The closest non-electrolyte analog to maintaining the qualities of DNA was the polyamide-linked nucleic acid analog (PNA), which replaced the phosphodiester linkage of DNA with an uncharged N-(2-aminoethyl)glycine linkage. Even Benner and Hutter questioned if PNA might disprove their polyelectrolyte hypothesis; however, even though PNA maintained the qualities of DNA up to a length of 20 nucleotides, beyond that length, the molecules started to lose Watson–Crick base pair specificity, aggregated, and became sensitive to changes in nucleic acid sequence.

=== Lab experiments that challenge the polyelectrolyte theory of the gene ===
In 2019, a group led by Philipp Holliger in Cambridge, England, developed non-electrolyte P-alkylphosphonate nucleic acids (phNA) DNA analogs that were able to undergo templated synthesis and directed evolution. The phNA analogs substituted the charged oxygen on DNA's phosphate backbone with an uncharged methyl or ethyl group. While other DNA analogs have been shown to undergo templated synthesis and directed evolution, this discovery was the first time a non-electrolyte DNA analog had been shown to have these properties and the first time the polyelectrolyte theory of the gene had been experimentally challenged.

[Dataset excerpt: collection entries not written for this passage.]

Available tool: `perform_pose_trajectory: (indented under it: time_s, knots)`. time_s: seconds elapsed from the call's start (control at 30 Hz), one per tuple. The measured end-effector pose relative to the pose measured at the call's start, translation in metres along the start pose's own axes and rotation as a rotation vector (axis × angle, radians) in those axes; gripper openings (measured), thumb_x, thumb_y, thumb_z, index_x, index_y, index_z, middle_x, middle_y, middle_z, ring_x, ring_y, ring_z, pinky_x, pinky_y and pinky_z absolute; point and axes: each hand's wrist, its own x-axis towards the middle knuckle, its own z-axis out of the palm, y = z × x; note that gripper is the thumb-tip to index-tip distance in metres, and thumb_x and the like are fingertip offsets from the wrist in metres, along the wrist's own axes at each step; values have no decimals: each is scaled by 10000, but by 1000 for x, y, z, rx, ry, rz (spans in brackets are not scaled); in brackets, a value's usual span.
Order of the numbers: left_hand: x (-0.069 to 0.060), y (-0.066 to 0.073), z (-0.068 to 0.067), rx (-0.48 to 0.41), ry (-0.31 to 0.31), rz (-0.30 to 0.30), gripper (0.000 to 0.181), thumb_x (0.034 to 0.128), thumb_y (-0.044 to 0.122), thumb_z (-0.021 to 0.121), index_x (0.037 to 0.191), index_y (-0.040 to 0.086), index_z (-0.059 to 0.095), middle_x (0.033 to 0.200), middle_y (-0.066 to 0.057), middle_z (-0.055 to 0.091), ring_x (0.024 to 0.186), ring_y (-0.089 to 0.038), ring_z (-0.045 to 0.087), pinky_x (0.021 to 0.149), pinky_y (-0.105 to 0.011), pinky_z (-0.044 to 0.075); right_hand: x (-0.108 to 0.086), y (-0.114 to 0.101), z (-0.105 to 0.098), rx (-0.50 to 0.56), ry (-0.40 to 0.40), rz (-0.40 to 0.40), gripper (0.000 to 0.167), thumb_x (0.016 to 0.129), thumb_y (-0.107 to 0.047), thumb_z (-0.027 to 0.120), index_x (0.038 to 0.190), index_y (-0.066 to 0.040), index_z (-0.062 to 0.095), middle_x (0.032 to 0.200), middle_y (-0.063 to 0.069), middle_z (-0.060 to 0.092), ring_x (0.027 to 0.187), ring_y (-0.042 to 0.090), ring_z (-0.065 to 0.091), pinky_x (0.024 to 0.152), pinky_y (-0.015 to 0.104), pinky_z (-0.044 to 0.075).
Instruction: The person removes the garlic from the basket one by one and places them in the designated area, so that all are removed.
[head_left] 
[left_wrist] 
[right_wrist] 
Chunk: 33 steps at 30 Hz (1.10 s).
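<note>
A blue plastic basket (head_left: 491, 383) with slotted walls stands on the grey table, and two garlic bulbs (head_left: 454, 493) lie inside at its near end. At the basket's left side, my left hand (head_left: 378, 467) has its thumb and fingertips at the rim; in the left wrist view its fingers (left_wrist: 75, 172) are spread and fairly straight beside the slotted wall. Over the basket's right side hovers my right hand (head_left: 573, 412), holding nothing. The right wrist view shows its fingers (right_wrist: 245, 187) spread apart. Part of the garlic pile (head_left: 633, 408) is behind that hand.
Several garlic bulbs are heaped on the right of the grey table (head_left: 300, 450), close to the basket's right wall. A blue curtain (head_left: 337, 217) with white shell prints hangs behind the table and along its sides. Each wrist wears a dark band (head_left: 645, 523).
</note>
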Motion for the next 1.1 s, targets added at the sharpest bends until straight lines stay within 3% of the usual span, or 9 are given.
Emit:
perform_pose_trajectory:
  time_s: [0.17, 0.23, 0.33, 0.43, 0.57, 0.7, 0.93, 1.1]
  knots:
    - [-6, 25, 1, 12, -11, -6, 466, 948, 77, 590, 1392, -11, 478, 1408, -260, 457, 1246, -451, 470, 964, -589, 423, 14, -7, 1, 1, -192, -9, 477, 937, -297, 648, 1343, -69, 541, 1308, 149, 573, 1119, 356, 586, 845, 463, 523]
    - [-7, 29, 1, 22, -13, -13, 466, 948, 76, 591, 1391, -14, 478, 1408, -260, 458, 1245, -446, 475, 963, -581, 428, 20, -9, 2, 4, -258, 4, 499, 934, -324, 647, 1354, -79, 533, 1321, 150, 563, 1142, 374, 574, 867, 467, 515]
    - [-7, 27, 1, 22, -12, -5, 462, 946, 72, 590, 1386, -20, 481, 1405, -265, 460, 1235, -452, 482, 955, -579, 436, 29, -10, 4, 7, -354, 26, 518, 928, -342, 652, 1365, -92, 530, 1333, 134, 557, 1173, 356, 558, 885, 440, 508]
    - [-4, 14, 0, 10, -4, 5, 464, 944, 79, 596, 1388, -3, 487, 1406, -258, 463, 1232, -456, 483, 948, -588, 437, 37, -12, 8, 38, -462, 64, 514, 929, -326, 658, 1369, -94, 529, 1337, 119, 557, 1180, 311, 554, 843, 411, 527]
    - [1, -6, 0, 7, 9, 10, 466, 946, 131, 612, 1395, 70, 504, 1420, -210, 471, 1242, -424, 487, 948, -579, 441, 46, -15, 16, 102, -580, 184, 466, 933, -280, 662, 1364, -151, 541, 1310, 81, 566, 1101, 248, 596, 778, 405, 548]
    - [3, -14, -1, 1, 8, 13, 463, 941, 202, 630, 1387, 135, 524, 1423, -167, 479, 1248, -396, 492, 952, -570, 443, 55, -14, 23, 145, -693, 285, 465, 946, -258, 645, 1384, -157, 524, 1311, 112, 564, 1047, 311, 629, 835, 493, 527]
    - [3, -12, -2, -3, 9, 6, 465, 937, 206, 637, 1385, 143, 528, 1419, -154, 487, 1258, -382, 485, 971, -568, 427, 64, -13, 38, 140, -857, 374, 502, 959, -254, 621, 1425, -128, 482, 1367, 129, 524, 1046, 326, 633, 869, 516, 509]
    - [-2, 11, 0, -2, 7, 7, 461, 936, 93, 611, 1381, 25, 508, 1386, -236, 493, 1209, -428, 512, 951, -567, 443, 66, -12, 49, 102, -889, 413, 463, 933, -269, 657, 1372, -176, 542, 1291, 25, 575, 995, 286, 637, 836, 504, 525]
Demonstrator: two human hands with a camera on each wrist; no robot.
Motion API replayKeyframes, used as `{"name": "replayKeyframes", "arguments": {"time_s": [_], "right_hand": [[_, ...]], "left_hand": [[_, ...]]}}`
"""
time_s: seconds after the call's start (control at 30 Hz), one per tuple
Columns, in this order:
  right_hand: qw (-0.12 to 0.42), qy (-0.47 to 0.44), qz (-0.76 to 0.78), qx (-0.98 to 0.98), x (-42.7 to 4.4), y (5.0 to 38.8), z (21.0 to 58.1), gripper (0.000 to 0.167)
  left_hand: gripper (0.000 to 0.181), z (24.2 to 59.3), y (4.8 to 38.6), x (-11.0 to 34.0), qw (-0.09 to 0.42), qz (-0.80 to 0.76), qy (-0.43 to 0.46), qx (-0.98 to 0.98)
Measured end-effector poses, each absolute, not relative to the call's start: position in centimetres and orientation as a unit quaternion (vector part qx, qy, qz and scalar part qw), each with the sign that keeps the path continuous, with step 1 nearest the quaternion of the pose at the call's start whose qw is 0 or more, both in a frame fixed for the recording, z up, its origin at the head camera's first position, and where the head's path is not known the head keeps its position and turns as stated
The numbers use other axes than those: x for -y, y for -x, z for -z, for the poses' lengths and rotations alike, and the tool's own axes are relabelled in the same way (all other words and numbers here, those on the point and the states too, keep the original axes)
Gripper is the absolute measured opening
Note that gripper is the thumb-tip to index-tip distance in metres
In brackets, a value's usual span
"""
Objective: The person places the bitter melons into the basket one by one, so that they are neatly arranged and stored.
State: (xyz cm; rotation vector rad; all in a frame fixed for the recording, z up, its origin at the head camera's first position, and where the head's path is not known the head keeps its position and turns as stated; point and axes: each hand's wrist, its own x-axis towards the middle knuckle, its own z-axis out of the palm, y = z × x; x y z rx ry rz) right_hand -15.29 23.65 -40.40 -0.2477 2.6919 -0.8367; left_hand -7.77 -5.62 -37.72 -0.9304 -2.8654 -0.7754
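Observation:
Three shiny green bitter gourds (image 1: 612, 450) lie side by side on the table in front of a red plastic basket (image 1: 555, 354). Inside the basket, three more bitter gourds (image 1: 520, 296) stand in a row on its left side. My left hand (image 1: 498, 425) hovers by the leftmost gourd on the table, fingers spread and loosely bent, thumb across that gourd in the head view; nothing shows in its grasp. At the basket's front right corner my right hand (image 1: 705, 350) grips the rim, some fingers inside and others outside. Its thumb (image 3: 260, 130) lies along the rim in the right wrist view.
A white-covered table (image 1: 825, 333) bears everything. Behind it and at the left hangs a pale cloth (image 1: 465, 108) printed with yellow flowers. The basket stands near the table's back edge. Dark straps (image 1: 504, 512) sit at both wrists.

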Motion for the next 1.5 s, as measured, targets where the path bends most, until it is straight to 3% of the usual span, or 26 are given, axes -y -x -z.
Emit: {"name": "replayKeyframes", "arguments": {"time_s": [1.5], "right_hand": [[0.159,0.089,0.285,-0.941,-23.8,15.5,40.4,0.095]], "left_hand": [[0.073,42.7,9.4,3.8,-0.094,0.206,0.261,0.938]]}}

However, the Template-directed synthesis of phNA was only performed up to a length of 72 nucleotides. This is around the length of the shortest naturally occurring gene, tRNA, but is roughly an order of magnitude shorter than the genome of the smallest free-living organism. The human genome for reference is 3.05×10^{9} base pairs long.

== As an "agnostic biosignature" ==
Since its inception, the polyelectrolyte theory of the gene has been put in the context of searching for life in the universe. This theory, combined with Schrödinger's view of a gene as an aperiodic crystal, provides a so-called "agnostic biosignature", a sign of life that does not presuppose any biochemistry. In other words, a generalized view of life should hold anywhere in the universe.

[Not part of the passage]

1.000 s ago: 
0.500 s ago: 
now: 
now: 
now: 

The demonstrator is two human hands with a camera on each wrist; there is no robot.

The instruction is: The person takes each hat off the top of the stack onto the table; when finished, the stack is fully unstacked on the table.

Since the theorized genetic polyelectrolyte biomolecules could be charged either positively or negatively, as in the case of DNA and RNA, they can be concentrated in water with an electric field using electrophoresis or electrodialysis. This hypothetical concentration device has been called an agnostic life-finding device. Similar to how electrophoresis works to separate DNA molecules, negatively charged molecules, like DNA or RNA, would be attracted to a positively charged anode, and positively charged genetic biomolecules would be attracted to a negatively charged cathode.

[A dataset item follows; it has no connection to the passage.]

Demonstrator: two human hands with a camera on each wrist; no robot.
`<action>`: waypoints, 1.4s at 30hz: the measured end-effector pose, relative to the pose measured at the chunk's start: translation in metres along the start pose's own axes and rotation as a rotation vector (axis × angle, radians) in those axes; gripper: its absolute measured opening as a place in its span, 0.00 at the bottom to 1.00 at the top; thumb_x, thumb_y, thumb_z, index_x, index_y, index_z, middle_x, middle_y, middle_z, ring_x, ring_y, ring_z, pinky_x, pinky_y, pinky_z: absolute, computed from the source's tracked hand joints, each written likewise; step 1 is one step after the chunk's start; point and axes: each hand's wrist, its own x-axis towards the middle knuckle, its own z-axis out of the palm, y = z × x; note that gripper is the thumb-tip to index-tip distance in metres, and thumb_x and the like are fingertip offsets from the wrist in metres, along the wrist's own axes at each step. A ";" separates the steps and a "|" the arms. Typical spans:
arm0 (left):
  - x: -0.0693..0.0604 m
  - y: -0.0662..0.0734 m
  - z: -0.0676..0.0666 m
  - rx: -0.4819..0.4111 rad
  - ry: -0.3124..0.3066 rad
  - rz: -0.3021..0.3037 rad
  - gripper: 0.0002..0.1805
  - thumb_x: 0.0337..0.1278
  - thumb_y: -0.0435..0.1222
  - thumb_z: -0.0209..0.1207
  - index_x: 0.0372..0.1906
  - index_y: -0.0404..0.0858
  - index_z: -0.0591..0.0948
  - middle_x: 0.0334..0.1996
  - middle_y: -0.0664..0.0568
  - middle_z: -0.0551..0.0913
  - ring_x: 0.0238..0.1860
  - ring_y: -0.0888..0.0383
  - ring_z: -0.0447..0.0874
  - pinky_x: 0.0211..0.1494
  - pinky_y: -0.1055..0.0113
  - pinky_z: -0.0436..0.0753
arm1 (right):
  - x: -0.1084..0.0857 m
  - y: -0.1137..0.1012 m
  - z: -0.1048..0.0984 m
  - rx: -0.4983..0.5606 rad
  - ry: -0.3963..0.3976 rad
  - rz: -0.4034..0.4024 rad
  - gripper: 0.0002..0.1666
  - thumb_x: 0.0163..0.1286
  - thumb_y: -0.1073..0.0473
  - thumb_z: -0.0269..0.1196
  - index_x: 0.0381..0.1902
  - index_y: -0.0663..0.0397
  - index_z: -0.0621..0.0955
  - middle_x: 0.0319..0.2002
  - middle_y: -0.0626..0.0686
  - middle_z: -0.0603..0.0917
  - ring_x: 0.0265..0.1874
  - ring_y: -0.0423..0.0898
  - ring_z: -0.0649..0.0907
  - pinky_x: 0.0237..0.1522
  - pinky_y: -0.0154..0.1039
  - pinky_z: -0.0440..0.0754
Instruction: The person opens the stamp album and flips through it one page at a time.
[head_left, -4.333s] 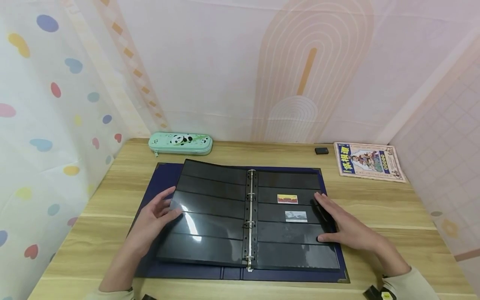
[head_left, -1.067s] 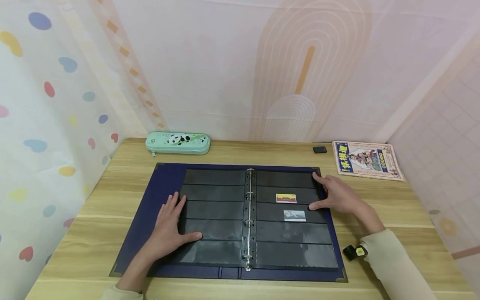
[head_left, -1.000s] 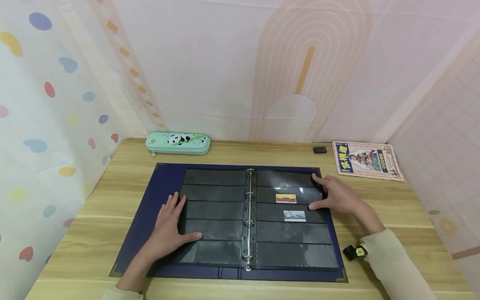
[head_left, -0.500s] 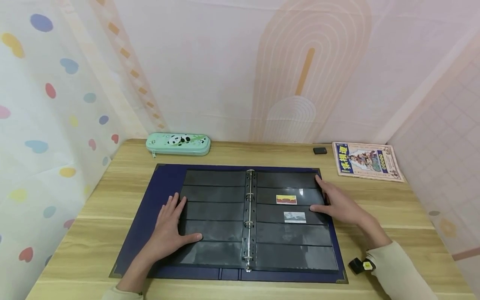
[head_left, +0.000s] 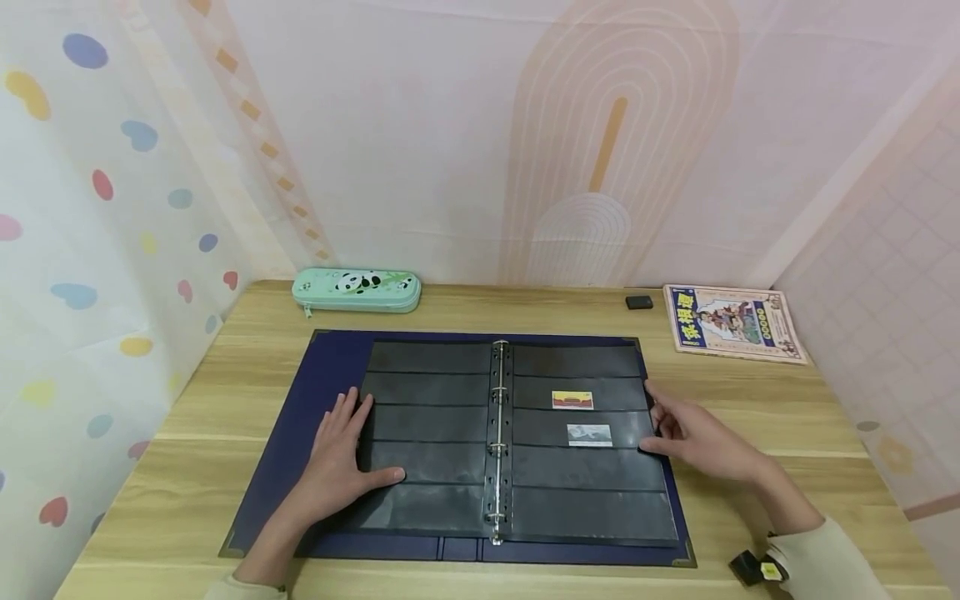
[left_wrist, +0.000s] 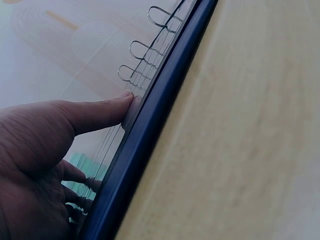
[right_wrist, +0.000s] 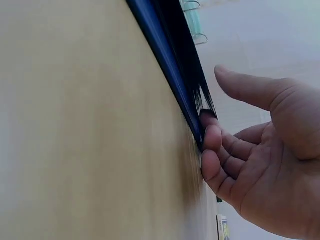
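Note:
A dark blue binder lies spread on the table, with black pocket pages on both sides of metal rings. The right page holds a red-and-yellow stamp and a grey stamp. My left hand rests on the left page's outer edge, fingers spread. My right hand is at the right page's outer edge, thumb over it. In the right wrist view the fingertips of my right hand touch the page edges above the cover, fingers partly bent, and the thumb stands apart from the pages.
A mint pencil case with a panda lies behind the binder at the left. Behind it at the right are a small black block and a colourful booklet. Patterned cloth hangs behind the table.
My right hand has slid down along the right page's outer edge, toward the front, and its fingers are more bent. My left hand has stayed in place over the last second.

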 end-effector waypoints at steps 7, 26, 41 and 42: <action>-0.001 0.001 0.000 -0.002 -0.012 -0.010 0.71 0.49 0.52 0.85 0.87 0.24 0.55 0.88 0.23 0.43 0.88 0.24 0.33 0.85 0.26 0.38 | -0.015 0.001 0.004 0.033 -0.018 -0.022 0.54 0.77 0.62 0.73 0.85 0.79 0.54 0.43 0.51 0.79 0.36 0.38 0.77 0.35 0.32 0.78; -0.001 0.012 -0.006 -0.075 -0.027 -0.072 0.62 0.64 0.50 0.79 0.88 0.26 0.55 0.88 0.24 0.44 0.87 0.23 0.33 0.82 0.20 0.41 | -0.036 -0.003 0.014 0.131 0.129 -0.236 0.43 0.79 0.78 0.60 0.87 0.70 0.59 0.49 0.55 0.82 0.42 0.38 0.84 0.42 0.31 0.86; -0.012 0.072 0.001 -0.145 0.086 0.082 0.43 0.74 0.41 0.73 0.86 0.38 0.67 0.84 0.36 0.66 0.83 0.29 0.63 0.75 0.23 0.69 | -0.034 -0.036 0.027 0.270 0.162 -0.322 0.42 0.83 0.79 0.55 0.89 0.56 0.63 0.65 0.46 0.79 0.60 0.37 0.81 0.55 0.29 0.85; -0.013 0.076 0.003 -0.157 0.092 0.103 0.42 0.74 0.40 0.73 0.86 0.38 0.68 0.84 0.37 0.67 0.83 0.30 0.64 0.75 0.24 0.70 | -0.034 -0.039 0.029 0.264 0.164 -0.323 0.41 0.83 0.78 0.55 0.89 0.56 0.63 0.67 0.46 0.78 0.61 0.37 0.80 0.57 0.28 0.83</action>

Once the polyelectrolyte biomolecule has been concentrated, Benner suggests the molecules be tested for size and shape uniformity. In addition, the molecules should be tested for the use of a limited number of building blocks arranged in a non-repeating fashion, an aperiodic crystal structure. Benner has suggested that this could be done using matrix-assisted laser desorption ionization (MALDI) paired with an orbitrap high-resolution mass spectrometer. Another suggested approach has been to use nanopore sequencing technology, although questions of whether the solar radiation experienced during transit and on-site would affect the functionality of the device remain. While space agencies have yet to use any of these proposed systems for life detection, they may be used in the future on Mars, Enceladus, and Europa.

Despite the polyelectrolyte theory of the gene and the aperiodic crystal view of the gene being described as agnostic biosignatures, these theories are terra-, or earth-life, centric. It is unknown what life on another world might be; while it is often stated that life of any kind needs biomolecules and water, this may not be true.